The transition program is directed by a multidisciplinary team; disciplines represented on the team are medical (hematologist, genetic educator, physician assistant, and nurse coordinators), psychosocial (social workers), emotional/cognitive (psychologists), and academic (academic coordinator). In the program, adolescents with SCD and their families are introduced to the concept of transition to adult care at the age of 12. Every 6 months from 12 to 18 years of age, members of the team address relevant topics with patients to increase patients’ disease knowledge and improve their disease self-management skills. Some of the program components include training in completing a personal health record (PHR), genetic education, academic planning, and independent living skills.

Needs Assessment

Prior to initiation of the project, members of the transition program met monthly to informally discuss the progress of patients who were approaching the age of transition to adult care. We found that adolescents did not appear to be ready or well prepared for transition, including not being aware of the various familial and psychosocial issues that needed to be addressed prior to the transfer to adult care. We realized that these discussions needed to occur earlier to allow more time for preparation and transition planning of the patient, family, and medical team. In addition, members of the team each has differing perspectives and did not have the same information with regard to existing familial and psychosocial issues. The discussions were necessary to ensure all team members had pertinent information to make informed decisions about the patient’s level of transition readiness. Finally, our criteria for readiness were not standardized or quantifiable. As a result, each patient discussion was lengthy, not structured, and not very informative. In 2011, a core group from the transition team attended a Health Resources Services Administration–sponsored Hemoglobinopathies Quality Improvement Workshop to receive training in QI processes. We decided to create a formal, quantitative, individualized assessment of patients’ progress toward transition at age 17.

Readiness Assessment Tool

The assessment is divided into 4 domains based on the disciplines represented on the team: medical, psychosocial, emotional/cognitive, and academic ( Table). Each discipline developed transition readiness items based on the transition curriculum content. The pediatric hematologist, midlevel provider (physician assistant), and nurse case managers developed the medical domain checklist to assess disease literacy, self-management, organ and dysfunction screening. The psychosocial domain checklist was developed by the social workers to assess patients’ understanding of information related to independent living and adult rights (eg, advance directives), emotional concerns related to transition, self-advocacy skills, and completion of a personal health record, a document designed to assist adolescents in learning about their medical history.

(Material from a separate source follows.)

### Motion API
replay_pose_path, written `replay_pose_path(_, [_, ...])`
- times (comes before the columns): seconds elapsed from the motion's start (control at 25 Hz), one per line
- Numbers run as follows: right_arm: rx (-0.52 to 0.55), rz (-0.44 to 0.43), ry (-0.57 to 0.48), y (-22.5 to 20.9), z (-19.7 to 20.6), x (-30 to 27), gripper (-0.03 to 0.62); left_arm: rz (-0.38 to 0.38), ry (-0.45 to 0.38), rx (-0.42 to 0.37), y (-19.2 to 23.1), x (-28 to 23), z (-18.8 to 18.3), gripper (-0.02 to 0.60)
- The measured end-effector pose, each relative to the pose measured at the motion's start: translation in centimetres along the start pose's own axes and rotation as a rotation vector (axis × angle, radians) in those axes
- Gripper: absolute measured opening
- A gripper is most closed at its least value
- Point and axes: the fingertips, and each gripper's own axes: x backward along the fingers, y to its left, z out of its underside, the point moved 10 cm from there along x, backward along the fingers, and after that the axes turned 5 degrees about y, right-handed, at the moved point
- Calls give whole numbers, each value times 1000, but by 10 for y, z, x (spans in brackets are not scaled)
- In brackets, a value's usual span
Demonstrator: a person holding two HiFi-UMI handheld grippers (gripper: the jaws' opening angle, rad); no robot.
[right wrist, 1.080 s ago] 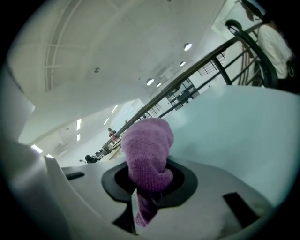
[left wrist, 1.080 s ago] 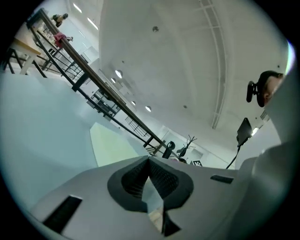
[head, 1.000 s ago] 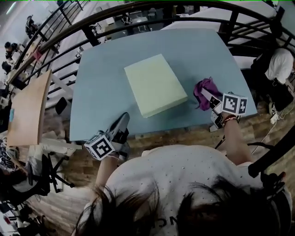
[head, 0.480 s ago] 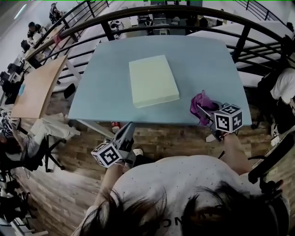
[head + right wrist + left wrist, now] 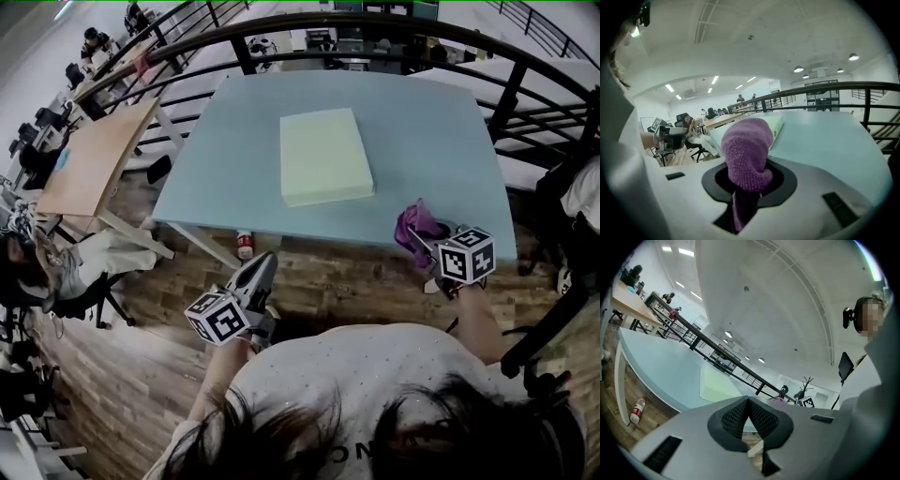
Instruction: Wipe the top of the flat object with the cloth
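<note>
Right gripper [image 5: 427, 244] clamps purple cloth [image 5: 415, 225] at the surface [image 5: 431, 131] edge
Left gripper [image 5: 260, 267] closed, empty; flat pad [image 5: 324, 156] lies well apart.

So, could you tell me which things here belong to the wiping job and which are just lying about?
Job: purple cloth, shut in the right gripper; pale green flat slab on the blue table; left gripper, shut and empty.
Lying about: bottle on the floor; wooden table; black railing.

Left gripper [image 5: 262, 266] jaws meet empty; right gripper [image 5: 424, 246] jaws clamp the cloth [image 5: 414, 223].
</note>
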Motion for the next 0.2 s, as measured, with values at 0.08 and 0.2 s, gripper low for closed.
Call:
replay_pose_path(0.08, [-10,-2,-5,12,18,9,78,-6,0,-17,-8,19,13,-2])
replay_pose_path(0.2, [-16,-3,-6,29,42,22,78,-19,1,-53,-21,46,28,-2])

The emotional/cognitive domain checklist was developed by the pediatric psychologist and pediatric neuropsychologist. Because the psychology service is set up to see patients referred by the medical team and is unable to see all patients coming to hematology clinic, the emotional/cognitive checklist is based on identifying previous utilization of psychological services including psychotherapy and cognitive testing and determining whether initiation of services is warranted. The academic domain checklist was developed by the academic coordinator who serves as a liaison between the medical team and the school system. This checklist assesses whether the adolescent is meeting high school graduation requirements, able to verbalize an educational/job training plan, on track with future planning (eg, completed required testing), knowledgeable about community educational services, and able to self-advocate (eg, apply for SSI benefits).